Provided material section start
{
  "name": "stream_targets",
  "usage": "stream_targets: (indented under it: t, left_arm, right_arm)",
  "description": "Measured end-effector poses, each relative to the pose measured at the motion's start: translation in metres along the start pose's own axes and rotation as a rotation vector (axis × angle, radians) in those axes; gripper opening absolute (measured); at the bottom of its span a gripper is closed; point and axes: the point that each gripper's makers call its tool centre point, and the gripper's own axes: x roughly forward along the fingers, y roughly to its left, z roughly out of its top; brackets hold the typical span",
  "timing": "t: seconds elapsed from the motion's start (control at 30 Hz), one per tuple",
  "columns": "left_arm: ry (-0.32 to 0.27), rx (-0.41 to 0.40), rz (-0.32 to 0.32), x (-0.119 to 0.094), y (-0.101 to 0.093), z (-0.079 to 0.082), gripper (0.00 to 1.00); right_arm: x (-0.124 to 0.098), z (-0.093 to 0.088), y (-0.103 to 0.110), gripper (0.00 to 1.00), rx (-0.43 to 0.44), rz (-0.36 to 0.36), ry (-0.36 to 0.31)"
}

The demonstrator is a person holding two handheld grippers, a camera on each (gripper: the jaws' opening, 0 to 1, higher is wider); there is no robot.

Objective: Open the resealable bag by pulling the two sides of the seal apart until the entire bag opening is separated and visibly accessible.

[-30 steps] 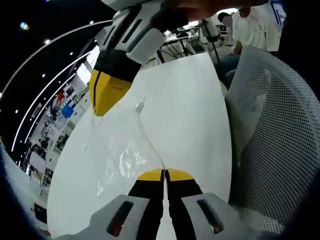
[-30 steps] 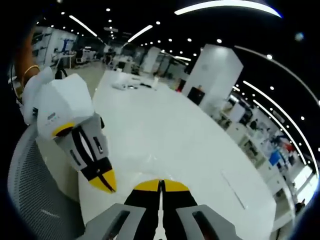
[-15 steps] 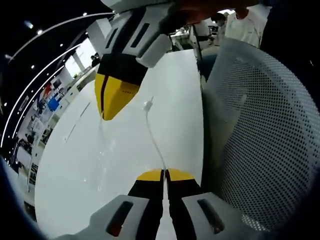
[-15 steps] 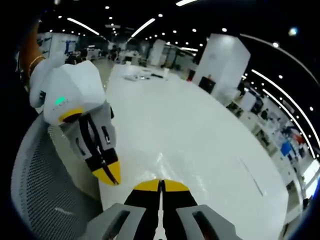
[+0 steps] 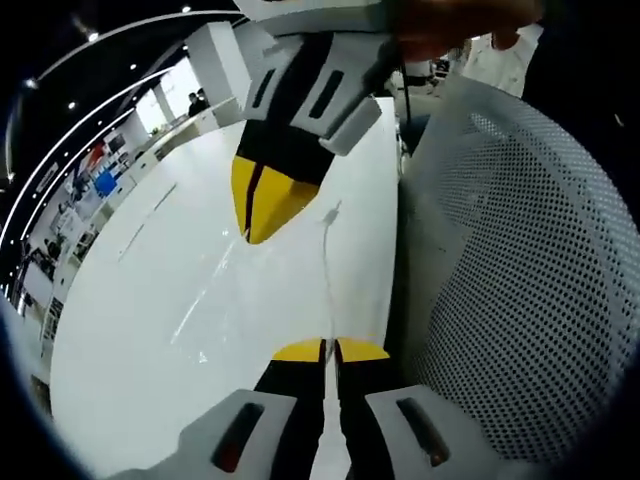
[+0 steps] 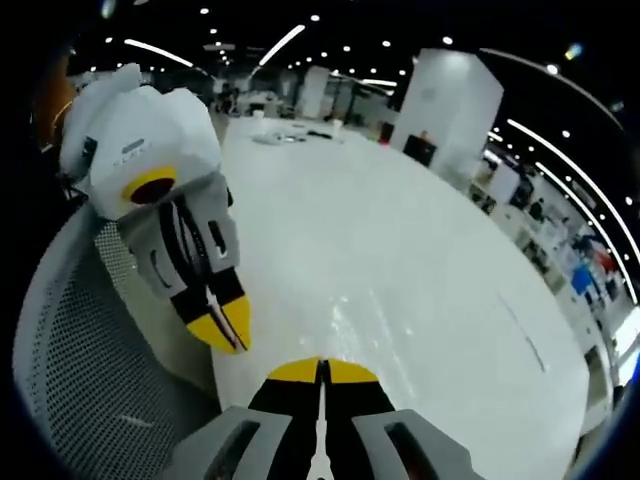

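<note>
Change since earlier frame: right gripper (image 5: pixel 268 205) sat closer to left gripper (image 5: pixel 330 350); bag (image 5: pixel 255 290) hung less spread.
Claws: both pairs of jaws were closed, each pinching one side of the bag's seal (image 5: pixel 327 262).
Bag position: held between the grippers, over the table (image 5: pixel 150 300) near its edge, beside the chair (image 5: pixel 520 260).
Risk: I judged the slick film could slip from a jaw, or only part of the seal might part.
Materials: bag was thin, clear, crinkled, glossy; table smooth and white; chair back perforated mesh.
</note>
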Motion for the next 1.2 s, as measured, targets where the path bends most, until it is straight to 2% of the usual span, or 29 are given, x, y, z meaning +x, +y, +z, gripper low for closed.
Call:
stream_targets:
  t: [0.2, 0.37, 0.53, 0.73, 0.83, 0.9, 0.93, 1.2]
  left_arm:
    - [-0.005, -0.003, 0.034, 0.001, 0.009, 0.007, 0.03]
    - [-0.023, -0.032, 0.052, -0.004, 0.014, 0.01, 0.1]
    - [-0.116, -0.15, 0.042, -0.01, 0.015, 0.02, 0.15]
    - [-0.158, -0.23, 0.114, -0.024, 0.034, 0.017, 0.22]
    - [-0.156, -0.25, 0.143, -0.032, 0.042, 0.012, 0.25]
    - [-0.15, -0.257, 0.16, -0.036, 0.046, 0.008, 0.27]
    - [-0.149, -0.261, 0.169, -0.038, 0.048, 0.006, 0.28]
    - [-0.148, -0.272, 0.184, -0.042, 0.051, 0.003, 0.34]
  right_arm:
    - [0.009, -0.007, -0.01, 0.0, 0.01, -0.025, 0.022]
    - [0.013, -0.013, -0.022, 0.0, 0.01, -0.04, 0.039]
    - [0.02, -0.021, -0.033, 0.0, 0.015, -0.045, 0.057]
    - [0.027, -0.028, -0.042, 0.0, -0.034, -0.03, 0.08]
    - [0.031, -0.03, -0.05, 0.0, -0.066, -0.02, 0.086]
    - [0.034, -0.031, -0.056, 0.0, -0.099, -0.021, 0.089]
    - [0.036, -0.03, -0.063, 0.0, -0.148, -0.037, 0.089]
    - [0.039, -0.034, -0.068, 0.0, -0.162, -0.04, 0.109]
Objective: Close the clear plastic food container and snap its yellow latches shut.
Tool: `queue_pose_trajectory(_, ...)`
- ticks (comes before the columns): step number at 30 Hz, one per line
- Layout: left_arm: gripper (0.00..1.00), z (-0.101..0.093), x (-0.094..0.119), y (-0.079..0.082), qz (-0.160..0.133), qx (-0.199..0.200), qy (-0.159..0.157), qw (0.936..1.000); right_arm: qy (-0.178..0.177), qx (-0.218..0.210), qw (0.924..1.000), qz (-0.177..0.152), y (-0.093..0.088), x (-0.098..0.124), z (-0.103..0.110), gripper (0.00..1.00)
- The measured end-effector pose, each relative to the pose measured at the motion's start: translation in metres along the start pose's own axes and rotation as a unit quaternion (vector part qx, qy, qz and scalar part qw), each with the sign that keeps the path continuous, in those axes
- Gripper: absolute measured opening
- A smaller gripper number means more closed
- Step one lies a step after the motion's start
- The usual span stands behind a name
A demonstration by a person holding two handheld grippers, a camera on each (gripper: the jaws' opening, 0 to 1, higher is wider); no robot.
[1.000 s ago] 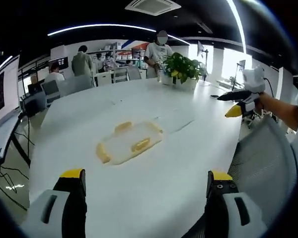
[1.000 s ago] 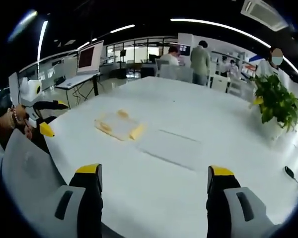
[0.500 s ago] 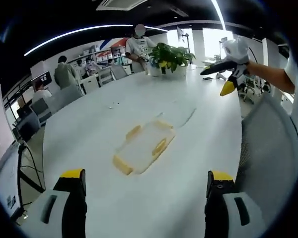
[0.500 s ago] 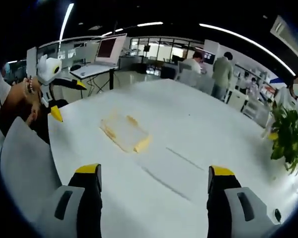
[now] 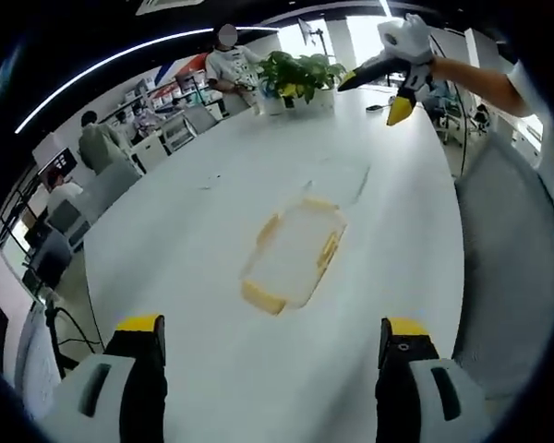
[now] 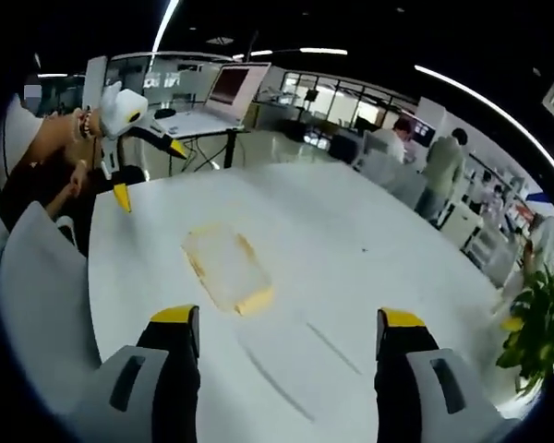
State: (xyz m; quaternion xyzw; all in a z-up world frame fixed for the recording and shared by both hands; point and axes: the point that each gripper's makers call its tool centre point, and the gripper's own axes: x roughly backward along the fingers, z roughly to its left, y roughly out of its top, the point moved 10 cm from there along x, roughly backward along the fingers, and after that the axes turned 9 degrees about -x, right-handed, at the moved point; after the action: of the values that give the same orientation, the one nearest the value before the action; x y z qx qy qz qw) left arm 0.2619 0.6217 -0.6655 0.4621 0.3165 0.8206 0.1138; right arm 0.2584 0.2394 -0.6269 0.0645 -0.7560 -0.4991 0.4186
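Container [image 5: 294, 256] lies on white office table [image 5: 166, 231]; both grippers' jaws apart, holding nothing.

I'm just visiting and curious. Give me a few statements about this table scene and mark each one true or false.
1. The clear plastic food container lies on the white table. True.
2. The left gripper is clamped on the container. False: its jaws are open, short of it.
3. A potted plant stands on the table. True.
4. The right gripper holds a yellow latch. False: it is open and holds nothing.
5. The latches are red. False: yellow.
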Motion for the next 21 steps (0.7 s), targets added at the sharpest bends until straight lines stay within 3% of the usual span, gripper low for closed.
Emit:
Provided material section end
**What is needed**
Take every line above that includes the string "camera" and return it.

**Answer section**
The demonstrator is a person holding two handheld grippers, a camera on each (gripper: the jaws' opening, 0 to 1, higher is wider); there is no robot.
A demonstration by a person holding two handheld grippers, a camera on each (gripper: the jaws' opening, 0 to 1, higher is wider); no robot.

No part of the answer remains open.